Yo que presumo de dialéctico, que apuesto siempre por el relevo y los cambios generacionales, no he podido asimilar a la Pucamayma sin Agripino. La salida de monseñor de la academia es como quitar la sal a la tierra y dejarla sin sabor.
Yo que presumo de mi memoria afilada, del dominio de contexto y de saber quién es quién en cada instancia de poder social, político y económico, me quedo en el vacío si me preguntan por el nombre de nuevo rector de la academia.
Es que nací, crecí y me multipliqué, bajo el mandato bíblico de poblar el mundo, sabiendo que Agripino era el rector. Universidades tenemos de más y contamos con rectores a granel, pero “el rector” –destacado con las comillas para ponerle su sentido único e inconfundible- es Agripino.
Agripino es la Pucamayma y la Pucamayma es Agripino. Excluir a uno de la otra o a la otra de aquél es como constituir un ente manco, cortar por la mitad un simbolo, derribar un ícono, sustraer la esencia a una marca, transformarla hasta convertirla en desconocida.
Sin Agripino la Pucamayma me resulta ajena, un ente extraño asomado a mi puerta, indescifrable, sin perfil, misterioso y confuso.
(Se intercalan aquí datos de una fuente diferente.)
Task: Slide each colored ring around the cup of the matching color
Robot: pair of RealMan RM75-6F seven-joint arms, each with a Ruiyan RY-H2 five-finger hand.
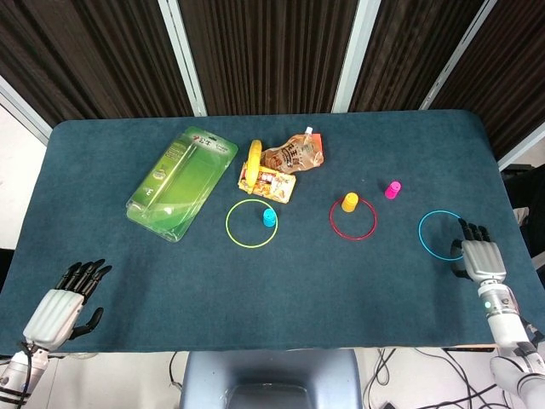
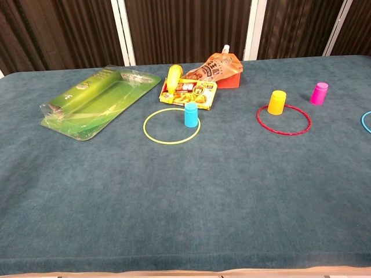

Cuando pienso en la Pucamayma la imagen acústica que elaboro no son las reconocidas siglas ni el gorro prismático, solemne y distintivo. Es la voz de Agripino.
Aquella voz peculiar que superó la tartamudez y lo estropajoso para crear el ritmo, la cadencia y el tono propios de un mediador por excelencia, de un interlocutor válido en momentos de conflictos políticos y conflagraciones sociales.
No digo que sin Agripino la Pucamayma morirá. Ella seguirá viviendo porque el mismo monseñor trabajó para consolidar una institución transhistórica que superará siempre la corta vida de la gente. Pero la salida de Agripino deja un vacío insondable en la marca Pucamayma, aunque su cotidianidad transcurra sin mayores tropiezos, aunque se produzca una revolución interna.